REQUIREMENT: If a line in the records below contains the word "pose", copy it out.
=-=-=
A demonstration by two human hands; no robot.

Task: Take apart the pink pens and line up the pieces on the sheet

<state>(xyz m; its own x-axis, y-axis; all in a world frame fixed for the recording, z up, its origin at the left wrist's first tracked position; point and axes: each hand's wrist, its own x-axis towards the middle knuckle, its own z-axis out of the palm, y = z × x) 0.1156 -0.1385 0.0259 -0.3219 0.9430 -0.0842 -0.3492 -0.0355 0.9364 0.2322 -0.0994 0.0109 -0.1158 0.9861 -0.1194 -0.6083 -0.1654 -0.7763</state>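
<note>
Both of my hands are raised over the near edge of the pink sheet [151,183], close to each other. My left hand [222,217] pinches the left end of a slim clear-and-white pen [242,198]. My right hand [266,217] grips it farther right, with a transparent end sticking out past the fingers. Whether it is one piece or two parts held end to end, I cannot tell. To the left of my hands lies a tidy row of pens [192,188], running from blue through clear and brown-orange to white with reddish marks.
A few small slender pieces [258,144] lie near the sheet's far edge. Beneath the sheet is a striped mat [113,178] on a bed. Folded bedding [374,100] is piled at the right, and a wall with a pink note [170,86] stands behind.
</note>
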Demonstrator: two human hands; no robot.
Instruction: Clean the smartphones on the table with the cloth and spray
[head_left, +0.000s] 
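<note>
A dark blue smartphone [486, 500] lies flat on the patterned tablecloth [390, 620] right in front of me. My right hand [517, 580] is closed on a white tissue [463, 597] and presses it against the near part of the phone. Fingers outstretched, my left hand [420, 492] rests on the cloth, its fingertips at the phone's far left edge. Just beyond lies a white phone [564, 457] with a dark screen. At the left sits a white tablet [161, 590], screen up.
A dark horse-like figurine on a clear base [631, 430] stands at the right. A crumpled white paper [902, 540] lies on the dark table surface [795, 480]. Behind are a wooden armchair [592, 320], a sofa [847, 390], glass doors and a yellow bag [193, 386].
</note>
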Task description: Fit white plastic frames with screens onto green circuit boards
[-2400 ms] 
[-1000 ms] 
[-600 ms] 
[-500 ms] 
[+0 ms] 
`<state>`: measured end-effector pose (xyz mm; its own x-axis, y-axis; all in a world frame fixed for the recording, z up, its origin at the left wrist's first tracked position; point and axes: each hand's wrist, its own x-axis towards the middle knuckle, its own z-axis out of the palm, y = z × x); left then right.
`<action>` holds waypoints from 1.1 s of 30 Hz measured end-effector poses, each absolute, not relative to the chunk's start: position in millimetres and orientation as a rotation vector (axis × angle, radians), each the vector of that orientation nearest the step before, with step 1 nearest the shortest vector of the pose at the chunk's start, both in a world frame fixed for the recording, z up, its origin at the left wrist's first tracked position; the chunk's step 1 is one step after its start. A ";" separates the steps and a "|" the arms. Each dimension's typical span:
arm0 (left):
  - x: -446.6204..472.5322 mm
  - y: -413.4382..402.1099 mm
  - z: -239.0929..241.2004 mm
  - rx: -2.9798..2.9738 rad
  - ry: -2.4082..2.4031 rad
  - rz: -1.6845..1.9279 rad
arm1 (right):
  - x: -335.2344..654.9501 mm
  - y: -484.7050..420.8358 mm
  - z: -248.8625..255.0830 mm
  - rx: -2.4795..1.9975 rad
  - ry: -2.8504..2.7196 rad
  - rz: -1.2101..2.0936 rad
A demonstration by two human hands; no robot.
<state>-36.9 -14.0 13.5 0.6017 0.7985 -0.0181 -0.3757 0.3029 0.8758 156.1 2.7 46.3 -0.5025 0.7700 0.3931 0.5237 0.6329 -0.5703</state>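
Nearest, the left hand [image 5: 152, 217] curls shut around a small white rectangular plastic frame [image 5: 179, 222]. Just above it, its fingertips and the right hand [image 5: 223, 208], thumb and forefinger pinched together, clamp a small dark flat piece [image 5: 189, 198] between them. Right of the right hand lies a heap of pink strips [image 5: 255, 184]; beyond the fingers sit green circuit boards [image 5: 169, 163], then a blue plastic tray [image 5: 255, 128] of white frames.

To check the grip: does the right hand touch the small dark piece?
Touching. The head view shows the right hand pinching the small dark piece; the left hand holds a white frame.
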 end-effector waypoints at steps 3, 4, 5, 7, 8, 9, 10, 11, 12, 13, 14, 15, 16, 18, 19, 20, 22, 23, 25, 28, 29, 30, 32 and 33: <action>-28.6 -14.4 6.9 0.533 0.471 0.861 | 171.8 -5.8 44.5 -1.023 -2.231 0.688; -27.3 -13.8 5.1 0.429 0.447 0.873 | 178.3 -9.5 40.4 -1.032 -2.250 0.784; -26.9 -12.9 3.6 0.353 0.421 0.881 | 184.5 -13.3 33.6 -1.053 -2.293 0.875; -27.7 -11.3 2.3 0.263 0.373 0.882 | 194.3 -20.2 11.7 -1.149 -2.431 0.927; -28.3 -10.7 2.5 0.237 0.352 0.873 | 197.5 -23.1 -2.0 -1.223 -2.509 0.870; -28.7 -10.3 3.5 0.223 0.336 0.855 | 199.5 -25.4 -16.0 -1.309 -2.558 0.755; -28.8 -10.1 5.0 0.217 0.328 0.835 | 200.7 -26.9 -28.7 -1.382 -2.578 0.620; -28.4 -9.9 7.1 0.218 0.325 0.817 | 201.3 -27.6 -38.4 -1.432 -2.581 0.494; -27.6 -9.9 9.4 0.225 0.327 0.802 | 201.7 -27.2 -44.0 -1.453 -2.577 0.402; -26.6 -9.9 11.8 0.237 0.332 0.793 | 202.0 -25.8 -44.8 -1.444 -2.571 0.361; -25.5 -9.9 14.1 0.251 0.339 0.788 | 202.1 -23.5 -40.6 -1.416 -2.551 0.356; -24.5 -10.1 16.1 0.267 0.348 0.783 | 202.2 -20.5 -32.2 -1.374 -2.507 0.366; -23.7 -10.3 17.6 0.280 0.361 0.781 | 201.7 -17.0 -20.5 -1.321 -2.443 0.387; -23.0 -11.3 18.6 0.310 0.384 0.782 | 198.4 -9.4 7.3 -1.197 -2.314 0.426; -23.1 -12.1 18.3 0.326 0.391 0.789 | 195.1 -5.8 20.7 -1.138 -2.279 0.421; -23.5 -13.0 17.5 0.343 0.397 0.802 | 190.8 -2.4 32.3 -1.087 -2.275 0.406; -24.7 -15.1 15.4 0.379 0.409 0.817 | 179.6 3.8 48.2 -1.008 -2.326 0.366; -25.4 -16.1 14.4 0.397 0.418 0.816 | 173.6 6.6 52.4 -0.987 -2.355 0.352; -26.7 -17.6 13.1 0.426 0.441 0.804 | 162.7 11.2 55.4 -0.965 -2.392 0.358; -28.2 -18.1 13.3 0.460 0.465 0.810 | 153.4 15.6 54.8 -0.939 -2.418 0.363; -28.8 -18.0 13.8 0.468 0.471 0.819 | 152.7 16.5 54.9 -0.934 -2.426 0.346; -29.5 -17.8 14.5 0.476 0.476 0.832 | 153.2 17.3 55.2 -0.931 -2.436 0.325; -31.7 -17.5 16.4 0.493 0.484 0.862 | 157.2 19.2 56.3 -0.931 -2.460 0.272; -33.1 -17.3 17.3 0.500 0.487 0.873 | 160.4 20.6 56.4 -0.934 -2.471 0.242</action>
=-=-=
ANSWER BOX:
`<state>`: measured end-effector pose (xyz mm; its own x-axis, y-axis; all in a world frame fixed for the recording, z up, its origin at the left wrist's first tracked position; point and axes: each hand's wrist, its own x-axis towards the middle knuckle, its own z-axis out of the palm, y = z × x); left then right.
`<action>` holds waypoints from 1.1 s of 30 Hz measured end-effector poses, each absolute, not relative to the chunk's start: position in millimetres and orientation as a rotation vector (axis × angle, radians), each the vector of that orientation nearest the step before, with step 1 nearest the shortest vector of the pose at the chunk's start, both in a world frame fixed for the recording, z up, its origin at the left wrist's first tracked position; the chunk's step 1 is one step after its start. A ";" separates the steps and a "|" the arms. Each dimension's typical span:

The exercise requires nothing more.